Acórdão do Supremo Tribunal de Justiça
Processo:
067696
Nº Convencional: JSTJ00009494
Relator: HERNANI LENCASTRE
Descritores: DÍVIDA DE CÔNJUGES
DÍVIDA COMERCIAL
REGIME DE SEPARAÇÃO ABSOLUTA DE BENS
Nº do Documento: SJ197905080676961
Data do Acordão: 05/08/1979
Votação: UNANIMIDADE COM 2 DEC VOT
Referência de Publicação: BMJ N287 ANO1979 PAG311
Texto Integral: N
Privacidade: 1
Meio Processual: REVISTA.
Decisão: CONCEDIDA A REVISTA. REVOGADA A DECISÃO.
Indicações Eventuais: PIRES LIMA E VARELA CCIV ANOTADO VOL4 PAG291. PEREIRA COELHO CURSO DIREITO FAMÍLIA VOL2 PAG69.
Área Temática: DIR CIV - DIR FAM. DIR COM - REGISTOS.
DIR PROC CIV.
Legislação Nacional:
Jurisprudência Nacional:
Sumário : I - São da responsabilidade de ambos os cônjuges as dívidas contraídas por qualquer deles no exercício do comércio, salvo se se provar que não foram contraídas em proveito comum do casal ou se entre os cônjuges vigorar o regime de separação de bens.
II - No regime de separação de bens, compete à mulher, em princípio, a administração dos seus bens.
III - Independentemente do regime de bens, a obrigação de ocorrer aos encargos normais da vida familiar cabe a qualquer dos cônjuges.

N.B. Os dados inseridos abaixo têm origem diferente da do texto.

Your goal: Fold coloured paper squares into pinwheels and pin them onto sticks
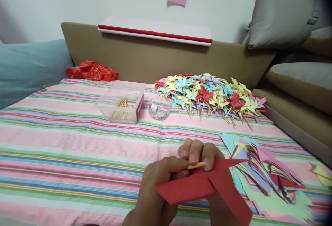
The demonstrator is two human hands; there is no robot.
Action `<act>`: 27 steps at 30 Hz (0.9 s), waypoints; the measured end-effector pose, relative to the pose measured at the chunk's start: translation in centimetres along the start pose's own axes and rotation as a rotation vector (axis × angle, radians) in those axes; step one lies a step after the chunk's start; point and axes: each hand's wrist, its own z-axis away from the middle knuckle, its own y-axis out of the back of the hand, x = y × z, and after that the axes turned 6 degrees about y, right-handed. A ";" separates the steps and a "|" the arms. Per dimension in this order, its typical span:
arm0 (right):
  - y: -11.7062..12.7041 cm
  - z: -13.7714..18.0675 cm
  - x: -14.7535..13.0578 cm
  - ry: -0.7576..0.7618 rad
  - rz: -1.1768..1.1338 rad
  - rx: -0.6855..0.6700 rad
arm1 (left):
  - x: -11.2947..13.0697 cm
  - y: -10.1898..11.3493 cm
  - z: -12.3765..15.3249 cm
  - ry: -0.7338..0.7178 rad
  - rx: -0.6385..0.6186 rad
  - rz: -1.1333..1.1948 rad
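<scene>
Pinching wooden stick [196, 165] atop red paper pinwheel [204, 188]: left hand [155, 188], right hand [198, 151], both closed, fingertips touching.

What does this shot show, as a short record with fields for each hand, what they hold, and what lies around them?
Left hand: pinches a short wooden stick at the middle of a red paper pinwheel.
Right hand: fingers curled over the pinwheel's middle, gripping it.
Right of the hands: stack of cut coloured paper.
Farther back: pile of pinwheels on sticks, clear box of sticks, small clear dish.
Surface: striped cloth.
</scene>
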 end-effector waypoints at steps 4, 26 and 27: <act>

IV - No regime de separação de bens, a responsabilidade de ambos os cônjuges pelas dívidas contraídas para ocorrer aos encargos normais da vida familiar não é solidária.
V - A expressão "dívidas contraídas para ocorrer aos encargos normais da vida familiar" abrange as dívidas contraídas no exercício do governo doméstico, como sejam as que resultam de despesas de alimentação, vestuário, saúde, isto é, médico e farmácia, entre outras.
VI - Não se enquadra na expressão "dívidas contraídas para ocorrer aos encargos normais da vida familiar" aquela que um comerciante contraiu, aceitando letras de câmbio que representam transacções comerciais havidas com outro comerciante, relativas a fornecimento de artigos que aquele recebeu deste e destinou ao exercício do seu comércio.
VII - As dívidas contraídas por qualquer dos cônjuges no exercício do comércio são da responsabilidade de ambos a menos que se prove que não houve proveito comum do casal ou que o respectivo regime de bens seja o da separação.
VIII - Tratando-se de comerciante, presume-se que as dívidas contraídas resultam do exercício do comércio.
IX - As convenções antenupciais só produzem efeitos em relação a terceiros depois de registadas, e, tratando-se de comerciante, o registo é o registo comercial.
X - A omissão no registo comercial da escritura antenupcial de um comerciante, não pode suprir-se, em relação aos terceiros que contratam com o comerciante, por meras referências em registos do estado civil.
XI - Compete á parte a quem ele aproveita, alegar e provar o facto constitutivo do direito que invoca.